Requirement —
A copy is needed of each line in the records that has the word "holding".

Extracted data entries
========================================================================

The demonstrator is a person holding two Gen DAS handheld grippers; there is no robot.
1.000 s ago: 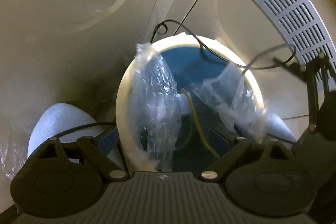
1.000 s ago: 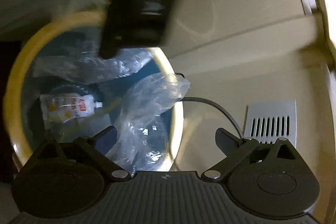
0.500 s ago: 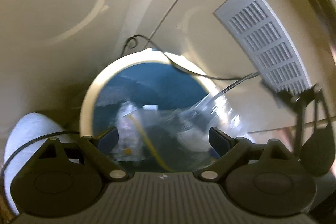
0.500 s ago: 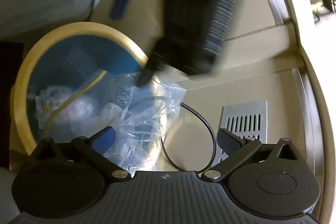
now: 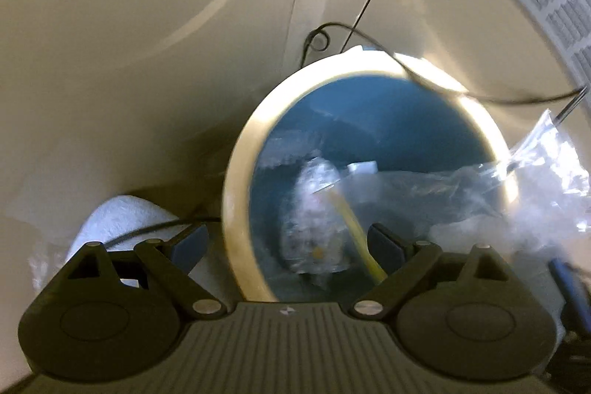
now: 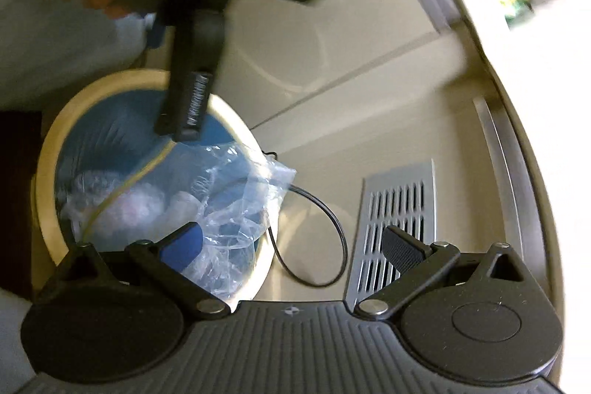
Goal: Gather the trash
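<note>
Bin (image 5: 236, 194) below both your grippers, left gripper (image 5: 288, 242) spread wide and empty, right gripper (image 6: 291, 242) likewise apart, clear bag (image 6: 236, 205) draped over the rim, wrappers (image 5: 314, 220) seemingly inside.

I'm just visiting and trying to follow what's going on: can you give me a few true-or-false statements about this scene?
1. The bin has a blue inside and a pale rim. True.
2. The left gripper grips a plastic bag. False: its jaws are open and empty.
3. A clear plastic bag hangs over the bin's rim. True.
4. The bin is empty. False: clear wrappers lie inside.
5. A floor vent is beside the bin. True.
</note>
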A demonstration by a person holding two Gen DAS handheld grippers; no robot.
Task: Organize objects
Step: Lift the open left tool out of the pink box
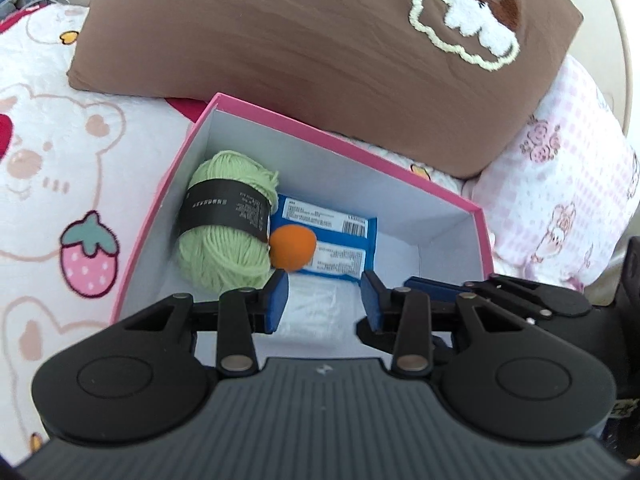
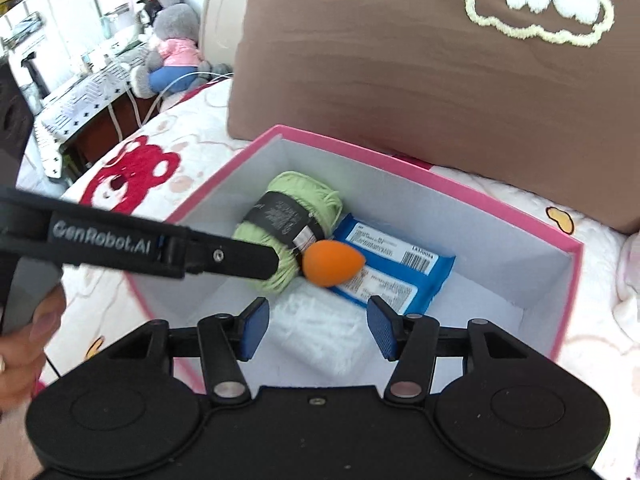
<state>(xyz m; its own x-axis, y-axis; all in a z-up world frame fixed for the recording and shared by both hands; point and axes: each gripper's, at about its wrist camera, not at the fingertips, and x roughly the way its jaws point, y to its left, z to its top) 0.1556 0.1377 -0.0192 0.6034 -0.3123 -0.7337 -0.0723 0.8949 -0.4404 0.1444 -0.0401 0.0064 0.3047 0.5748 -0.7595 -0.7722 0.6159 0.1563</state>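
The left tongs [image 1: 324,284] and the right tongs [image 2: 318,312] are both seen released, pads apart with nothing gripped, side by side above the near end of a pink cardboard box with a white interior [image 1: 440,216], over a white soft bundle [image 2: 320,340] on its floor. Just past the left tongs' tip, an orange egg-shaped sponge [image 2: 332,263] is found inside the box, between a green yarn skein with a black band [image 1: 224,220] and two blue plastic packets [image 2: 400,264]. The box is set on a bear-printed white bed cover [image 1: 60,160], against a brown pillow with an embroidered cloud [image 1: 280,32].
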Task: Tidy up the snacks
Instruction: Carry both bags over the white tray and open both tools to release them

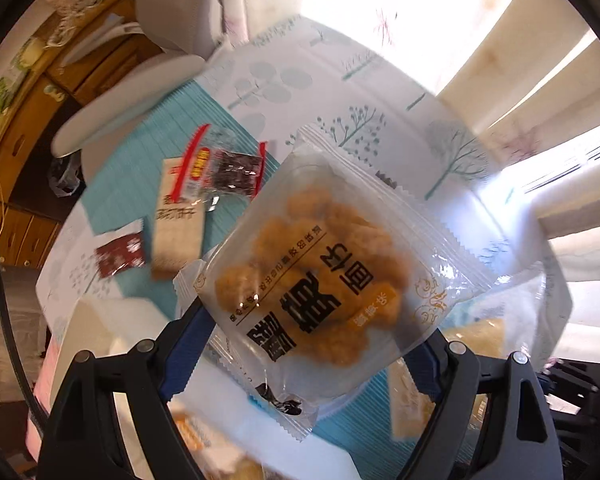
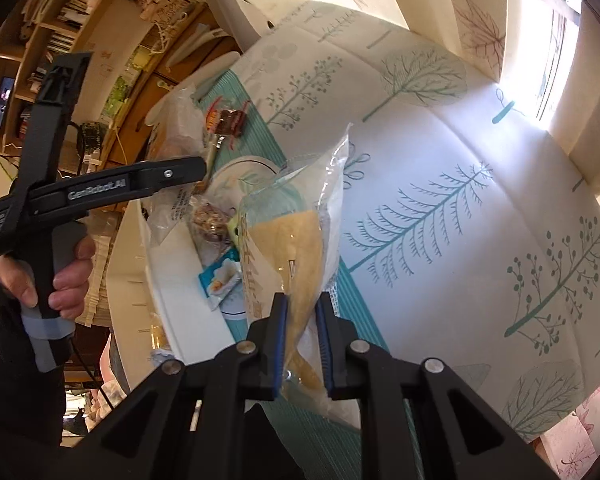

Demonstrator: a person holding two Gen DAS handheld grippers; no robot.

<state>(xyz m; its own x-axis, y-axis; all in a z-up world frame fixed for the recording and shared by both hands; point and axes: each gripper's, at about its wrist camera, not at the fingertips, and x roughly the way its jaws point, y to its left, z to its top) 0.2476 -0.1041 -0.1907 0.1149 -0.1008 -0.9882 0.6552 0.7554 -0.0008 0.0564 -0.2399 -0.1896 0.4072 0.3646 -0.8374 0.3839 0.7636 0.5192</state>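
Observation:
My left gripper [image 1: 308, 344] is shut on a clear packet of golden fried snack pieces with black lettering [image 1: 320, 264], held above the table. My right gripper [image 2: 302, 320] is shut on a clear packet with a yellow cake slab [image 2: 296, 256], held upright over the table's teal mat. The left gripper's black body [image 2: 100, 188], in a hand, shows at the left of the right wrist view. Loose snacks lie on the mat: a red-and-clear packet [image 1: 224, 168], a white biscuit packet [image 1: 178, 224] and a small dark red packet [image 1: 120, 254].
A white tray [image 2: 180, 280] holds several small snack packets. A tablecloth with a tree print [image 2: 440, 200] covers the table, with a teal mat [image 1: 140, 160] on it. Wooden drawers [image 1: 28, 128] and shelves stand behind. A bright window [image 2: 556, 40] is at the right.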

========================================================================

Answer for the task —
The demonstrator is a person holding two Gen DAS handheld grippers; there is no robot.
A demonstration by a person holding two Gen DAS handheld grippers; no robot.
Demonstrator: a person holding two Gen DAS handheld grippers; no robot.

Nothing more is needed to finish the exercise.